Dana argues that it is entitled to summary judgment on two separate grounds. First, Dana contends that it is not obligated to pay for tooling until it is released, no matter how long the delay between the purchase order and the release; therefore, it cannot be liable to pay for the unreleased tooling upon which this suit is based. Second, it argues that if American's testimony about the oral contract modifications is believed, as it must be at the summary-judgment stage, then American's claim is barred by the statute of limitations. As explained infra, the Court finds the second argument persuasive, obviating the need to consider the first.

Indiana's statute of limitations for "breach of any contract for sale" is four years. Ind. Code. § 26-1-2-725(1). A cause of action for breach of contract accrues "when the breach occurs, regardless of the aggrieved party's lack of knowledge of the breach." Ind. Code § 26-1-2-725(2). According to American, it had an oral agreement with Dana that Dana would release all tooling within one year of ordering it and pay within ninety days of shipment. All the unreleased tooling for which American seeks payment was ordered on or before July 17, 1997 ( see Compl., Ex. A), so it should all have been released no later than July 17, 1998, with payment due no later than October 15, 1998. American's claim accrued when Dana failed to pay on that day, and the statute ran four years later, on October 15, 2002. Unfortunately for American, it did not file suit until September 19, 2003, and the statute of limitations therefore bars its claim.

Neither party directly addresses the question of which state's law should apply to this case, and the contract is silent on the issue. However, the parties apparently agree that Indiana law should apply, as they both cite numerous Indiana authorities. Moreover, Indiana is the forum with the most intimate contacts to the facts. See Bedle v. Kowars, 796 N.E.2d 300, 302 (Ind.Ct.App. 2003) ("Indiana's choice of law rule for contract actions calls for applying the law of the forum with the most intimate contacts to the facts"). The Court therefore applies Indiana law.

American tries to avoid this result by weakly arguing that there is a genuine issue of fact whether the statute was tolled. According to American, Dana continues to order, release, and pay for tooling pursuant to their agreement, including as recently as September 2003. (American's Reply Mem. (Docket # 26) at 3-4.) American argues that these actions constituted a partial payment of Dana's alleged debt and created an implied promise to repay the balance of the debt, thereby tolling the statute of limitations.

Although American cites only antiquated cases to support its argument, Meehan v. Meehan's Estate, 186 N.E. 908 (Ind.Ct.App. 1933); Weidenhammer v.
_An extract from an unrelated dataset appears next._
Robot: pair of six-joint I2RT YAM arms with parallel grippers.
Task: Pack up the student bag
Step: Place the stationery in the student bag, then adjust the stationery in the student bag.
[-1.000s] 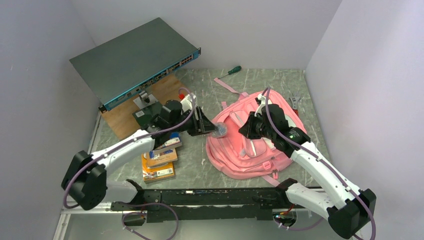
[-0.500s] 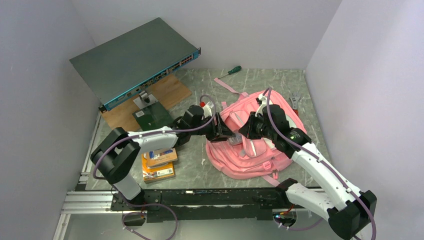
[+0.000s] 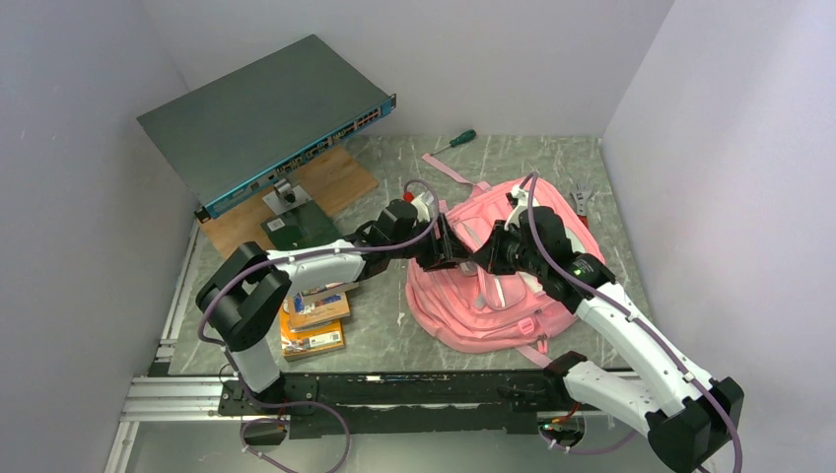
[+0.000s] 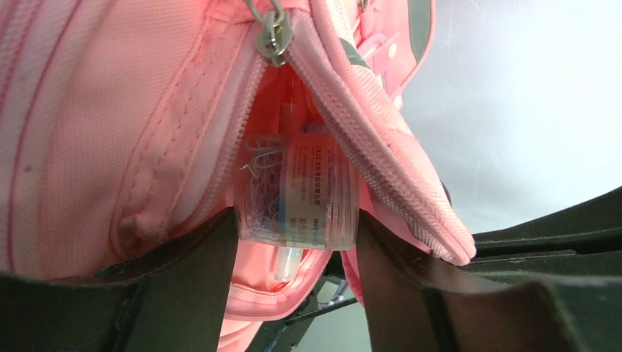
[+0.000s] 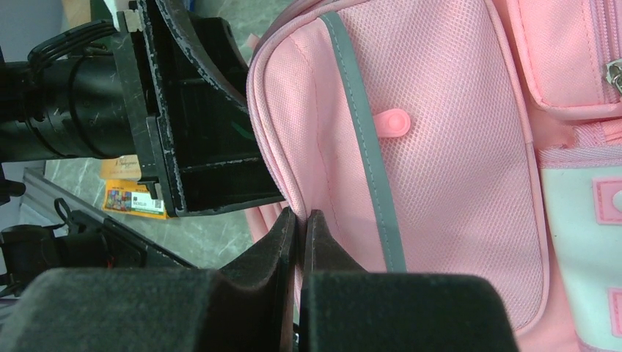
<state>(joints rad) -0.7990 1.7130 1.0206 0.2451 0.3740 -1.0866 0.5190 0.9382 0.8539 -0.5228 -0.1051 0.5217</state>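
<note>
The pink student bag (image 3: 513,296) lies flat at the table's middle right. My left gripper (image 3: 452,246) reaches into its open zipped pocket, shut on a clear round tub of paper clips (image 4: 297,192). The tub sits between the pocket's pink lips (image 4: 367,158), below the zip pull (image 4: 270,33); a pen-like thing shows behind it. My right gripper (image 5: 301,220) is shut on the pink edge of the bag's pocket flap (image 5: 440,147) and holds it up. It shows in the top view (image 3: 490,251) right beside the left gripper.
A grey network switch (image 3: 261,118) leans over a wooden board (image 3: 296,202) at the back left. Orange boxes (image 3: 313,325) lie at the front left. A green-handled screwdriver (image 3: 458,139) lies at the back. A small metal part (image 3: 584,200) lies at the right.
My left arm has swung right from beside the boxes and pushed the tub into the bag's open pocket. My right gripper has kept its hold on the flap.
</note>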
McAdams, 98 N.E. 883 (Ind.Ct.App. 1912), the basic principle of law still holds. An admission of continued indebtedness may be inferred from voluntary and unconditional part payments, if the payments are "accompanied by circumstances or evidence amounting to an unqualified acknowledgment of more being due." Martin v. Brown, 716 N.E.2d 1030, 1034 (Ind.Ct.App. 1999). This admission of indebtedness tolls the statute of limitations. Id. However, this doctrine does not help American, for two reasons. First, the only evidence American proffers that Dana made the alleged "partial payments" is contained in the Second Fenstermaker Affidavit, which was stricken in its entirety supra. With that evidence stricken, American fails to "set forth specific facts showing that there is a genuine issue for trial" and thus cannot avoid summary judgment. Fed.R.Civ.P. 56(e).
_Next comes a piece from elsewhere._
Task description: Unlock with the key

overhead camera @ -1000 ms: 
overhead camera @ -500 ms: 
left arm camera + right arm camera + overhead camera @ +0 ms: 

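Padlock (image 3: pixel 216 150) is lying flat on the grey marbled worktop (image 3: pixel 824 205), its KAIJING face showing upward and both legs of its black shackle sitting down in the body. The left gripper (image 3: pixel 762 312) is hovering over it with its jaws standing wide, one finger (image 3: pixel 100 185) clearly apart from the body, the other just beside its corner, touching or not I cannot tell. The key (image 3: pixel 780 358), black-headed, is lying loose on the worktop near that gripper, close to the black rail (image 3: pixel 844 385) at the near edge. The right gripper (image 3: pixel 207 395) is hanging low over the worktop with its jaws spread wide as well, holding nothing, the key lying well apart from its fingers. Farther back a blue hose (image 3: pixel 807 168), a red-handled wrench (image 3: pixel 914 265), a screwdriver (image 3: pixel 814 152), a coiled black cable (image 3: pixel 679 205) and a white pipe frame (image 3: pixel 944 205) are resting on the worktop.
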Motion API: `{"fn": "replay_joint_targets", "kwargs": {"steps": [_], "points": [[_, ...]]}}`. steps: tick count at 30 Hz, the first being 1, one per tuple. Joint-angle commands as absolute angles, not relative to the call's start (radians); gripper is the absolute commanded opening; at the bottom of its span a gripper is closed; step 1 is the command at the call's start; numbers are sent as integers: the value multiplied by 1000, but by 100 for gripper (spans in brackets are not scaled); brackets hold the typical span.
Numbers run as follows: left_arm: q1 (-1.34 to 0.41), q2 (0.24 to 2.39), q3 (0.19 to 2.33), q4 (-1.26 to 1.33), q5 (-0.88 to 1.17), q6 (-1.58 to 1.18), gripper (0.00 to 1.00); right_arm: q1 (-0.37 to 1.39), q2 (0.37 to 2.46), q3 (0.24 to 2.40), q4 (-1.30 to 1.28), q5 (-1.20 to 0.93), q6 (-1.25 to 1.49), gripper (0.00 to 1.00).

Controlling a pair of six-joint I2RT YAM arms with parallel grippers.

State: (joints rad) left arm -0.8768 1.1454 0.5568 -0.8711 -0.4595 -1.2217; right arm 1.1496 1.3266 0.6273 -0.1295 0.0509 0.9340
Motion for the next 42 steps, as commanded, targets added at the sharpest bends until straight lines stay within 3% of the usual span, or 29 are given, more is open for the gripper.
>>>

Second, even assuming arguendo that American has competent evidence to support its argument, the partial-payment doctrine still does not apply. American fails to point to any accompanying "circumstances or evidence" showing that Dana's payments on released tooling are an acknowledgment that it owes American for unreleased tooling. Dana has consistently taken the position that it does not owe American for any tooling until that tooling is released, no matter how long the delay between order and release. Accordingly, no reasonable jury could conclude that Dana's payments on released tooling were an admission of indebtedness on the unreleased tooling upon which this suit is based, such that the statute of limitations would be tolled. Martin, 716 N.E.2d at 1034.
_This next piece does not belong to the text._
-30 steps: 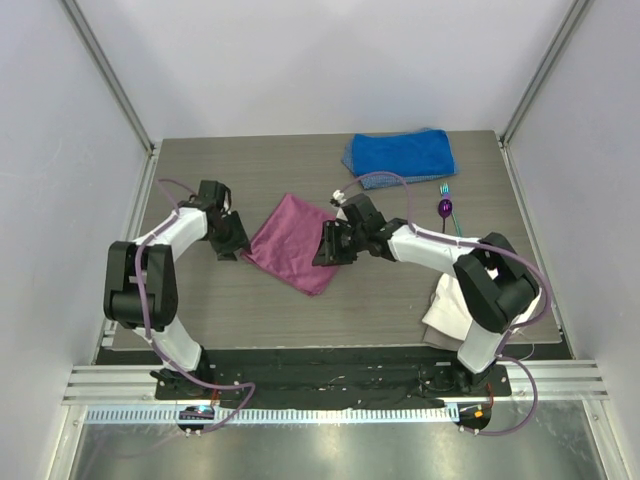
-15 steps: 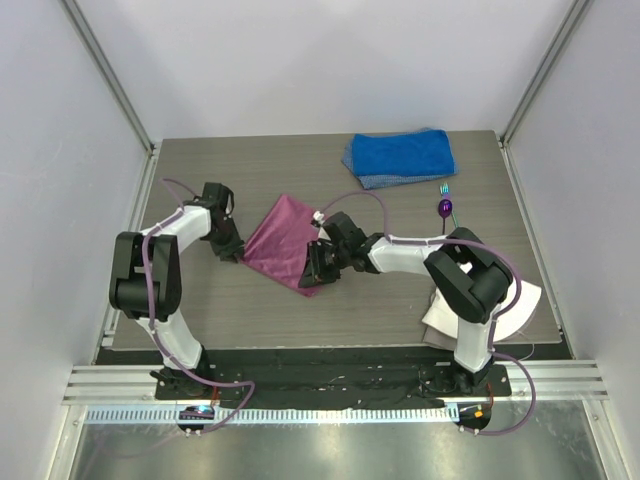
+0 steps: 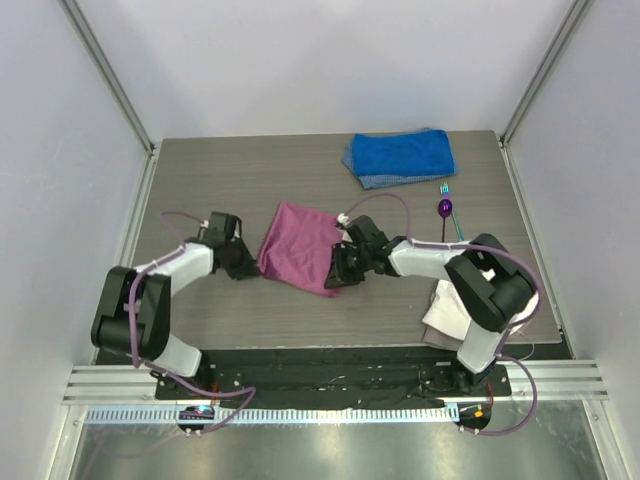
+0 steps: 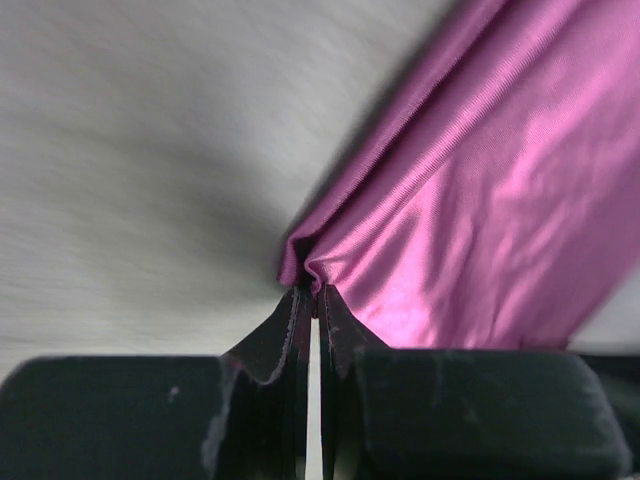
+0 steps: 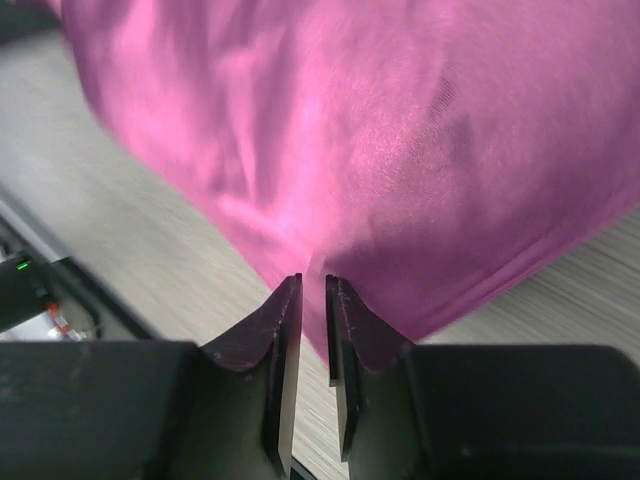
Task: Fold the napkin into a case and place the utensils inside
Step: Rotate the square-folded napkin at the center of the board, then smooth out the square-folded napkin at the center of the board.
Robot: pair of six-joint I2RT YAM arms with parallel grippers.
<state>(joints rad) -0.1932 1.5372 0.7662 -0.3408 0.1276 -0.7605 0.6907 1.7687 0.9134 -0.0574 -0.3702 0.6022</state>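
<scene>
Top: napkin (image 3: 300, 247) lies mid-table. Left gripper (image 3: 250, 268) is at its left edge, right gripper (image 3: 337, 276) at its near-right corner.
Left wrist: jaws nearly touching, pinching a fold of the edge.
Right wrist: narrow gap, cloth puckered into the tips, looks gripped.
Thin, limp, probably slick fabric. Hold the corners, keep it taut.
</scene>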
In sum, crediting American's version of the contract terms (as the Court must), the statute of limitations ran nearly a year before American filed suit. Further, American fails to create a genuine issue of material fact whether the statute was tolled by a partial payment of the alleged debt. Therefore, Dana is entitled to summary judgment.

IV. CONCLUSION

For the above reasons, Dana's First Motion to Strike is DENIED, its Second Motion to Strike is GRANTED, and its Motion for Summary Judgment is GRANTED. The Clerk is directed to enter judgment in favor of Dana and against American.


Summaries of

American Tool Craft, Inc. v. Dana Corporation (N.D.Ind. 2004)

United States District Court, N.D. Indiana, Fort Wayne Division
Aug 27, 2004
Cause No. 1:03-CV-399 (N.D. Ind. Aug. 27, 2004)
Case details for

American Tool Craft, Inc. v. Dana Corporation (N.D.Ind. 2004)

Case Details

Full title:AMERICAN TOOL CRAFT, INC., Plaintiff, v. DANA CORPORATION, Defendant

Court:United States District Court, N.D. Indiana, Fort Wayne Division

Date published: Aug 27, 2004

Citations

Cause No. 1:03-CV-399 (N.D. Ind. Aug. 27, 2004)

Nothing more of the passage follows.